# Data extraction from PDF forms
For this project we need
* `layout`: hierarchy of blocks defined by bounding box coordinates and `type`
* `text`: words and `phrases` (linked sequences)
* `inputs`: fields where certain data should be entered defined by text `label` and data type spec.
* `images`: some are `logos` we want to recognize; some contain text we want to be aware of for our vision model

There are several options, we use `PyMuPDF` package: `scripts/parse.py` is initial bulk extraction for exploration.

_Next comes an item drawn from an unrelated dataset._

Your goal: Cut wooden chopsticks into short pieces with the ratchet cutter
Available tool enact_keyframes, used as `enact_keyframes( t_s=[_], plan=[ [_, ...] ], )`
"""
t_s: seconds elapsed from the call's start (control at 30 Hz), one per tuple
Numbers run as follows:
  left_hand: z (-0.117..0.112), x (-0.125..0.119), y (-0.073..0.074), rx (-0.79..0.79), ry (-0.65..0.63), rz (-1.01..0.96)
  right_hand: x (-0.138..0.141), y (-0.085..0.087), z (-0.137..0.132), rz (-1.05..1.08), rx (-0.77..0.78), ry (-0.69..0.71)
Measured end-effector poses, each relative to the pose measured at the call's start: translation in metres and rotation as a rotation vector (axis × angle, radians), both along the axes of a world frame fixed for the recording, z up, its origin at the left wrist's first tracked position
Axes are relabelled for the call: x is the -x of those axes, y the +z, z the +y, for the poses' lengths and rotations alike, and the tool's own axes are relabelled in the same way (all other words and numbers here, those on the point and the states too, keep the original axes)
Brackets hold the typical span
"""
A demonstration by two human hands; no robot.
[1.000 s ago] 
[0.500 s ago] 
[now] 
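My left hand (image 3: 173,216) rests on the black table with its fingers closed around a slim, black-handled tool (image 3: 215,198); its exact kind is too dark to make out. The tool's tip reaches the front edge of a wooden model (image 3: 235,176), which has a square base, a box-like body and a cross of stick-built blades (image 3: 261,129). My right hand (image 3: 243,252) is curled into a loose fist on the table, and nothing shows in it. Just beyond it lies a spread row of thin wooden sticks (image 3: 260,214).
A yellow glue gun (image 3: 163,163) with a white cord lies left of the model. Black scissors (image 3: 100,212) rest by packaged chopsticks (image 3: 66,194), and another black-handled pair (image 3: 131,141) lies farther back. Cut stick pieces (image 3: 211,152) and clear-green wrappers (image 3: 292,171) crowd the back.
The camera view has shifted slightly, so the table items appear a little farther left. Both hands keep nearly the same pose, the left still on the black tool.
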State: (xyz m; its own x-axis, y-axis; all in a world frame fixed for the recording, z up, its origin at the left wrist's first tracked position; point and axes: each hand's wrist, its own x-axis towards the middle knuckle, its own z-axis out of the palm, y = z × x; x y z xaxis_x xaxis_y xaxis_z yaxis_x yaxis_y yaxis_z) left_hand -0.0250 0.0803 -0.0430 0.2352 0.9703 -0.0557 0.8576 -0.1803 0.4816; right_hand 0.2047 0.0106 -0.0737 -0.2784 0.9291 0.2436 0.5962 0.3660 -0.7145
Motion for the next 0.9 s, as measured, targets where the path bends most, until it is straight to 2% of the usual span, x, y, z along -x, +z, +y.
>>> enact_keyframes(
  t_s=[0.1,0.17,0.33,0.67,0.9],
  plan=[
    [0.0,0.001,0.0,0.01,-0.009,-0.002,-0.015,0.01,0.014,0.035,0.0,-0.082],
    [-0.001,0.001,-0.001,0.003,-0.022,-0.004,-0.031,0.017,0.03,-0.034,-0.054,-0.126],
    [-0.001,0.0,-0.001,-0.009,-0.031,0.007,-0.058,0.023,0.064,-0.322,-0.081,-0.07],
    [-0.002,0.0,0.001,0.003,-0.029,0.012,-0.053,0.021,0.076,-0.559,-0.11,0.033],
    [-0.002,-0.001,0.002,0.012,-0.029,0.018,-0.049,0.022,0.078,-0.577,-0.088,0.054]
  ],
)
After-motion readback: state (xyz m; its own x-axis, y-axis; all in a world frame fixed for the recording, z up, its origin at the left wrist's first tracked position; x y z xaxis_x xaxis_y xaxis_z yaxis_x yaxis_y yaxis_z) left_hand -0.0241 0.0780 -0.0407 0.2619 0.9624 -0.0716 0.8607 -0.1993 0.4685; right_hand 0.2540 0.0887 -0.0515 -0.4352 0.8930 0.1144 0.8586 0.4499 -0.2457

For our doc-indexing pipeline we need a refined version based on the representation model our exploration outputs. We also need to chose embedding models (text and image) for similarity queries.

* For the text embeddings we are good to go with a pretrained model, maybe with a minimal tune up.
* For the image embedding we are going to train our own model based on either `ResNet` or `ViT` architecture adapted to grayscale.

The single-source-batch data-loaders we use could make learning very sensitive to data quality: we need a way to classify each source for fitness to be a learning sample.

In [None]:
import re
import os
import json
import numpy as np
import pandas as pd

from time import time
from pathlib import Path
from PIL import Image, ImageOps
from sklearn.manifold import TSNE
from sklearn.decomposition import PCA
from sklearn.preprocessing import StandardScaler
from matplotlib import pyplot as plt
from matplotlib import patches

In [None]:
# run initial parsing for exploration
#!python scripts/parse.py

In [None]:
# doc-level lookup table
docs = pd.read_csv('./data/forms.csv.gz')
docs = docs.loc[docs['lang'].isin(['en','fr','sp'])].fillna('')
docs['taxonomy'] = docs.apply(lambda r:f"{r['type']}{r['sub']}".strip().upper(), axis=1)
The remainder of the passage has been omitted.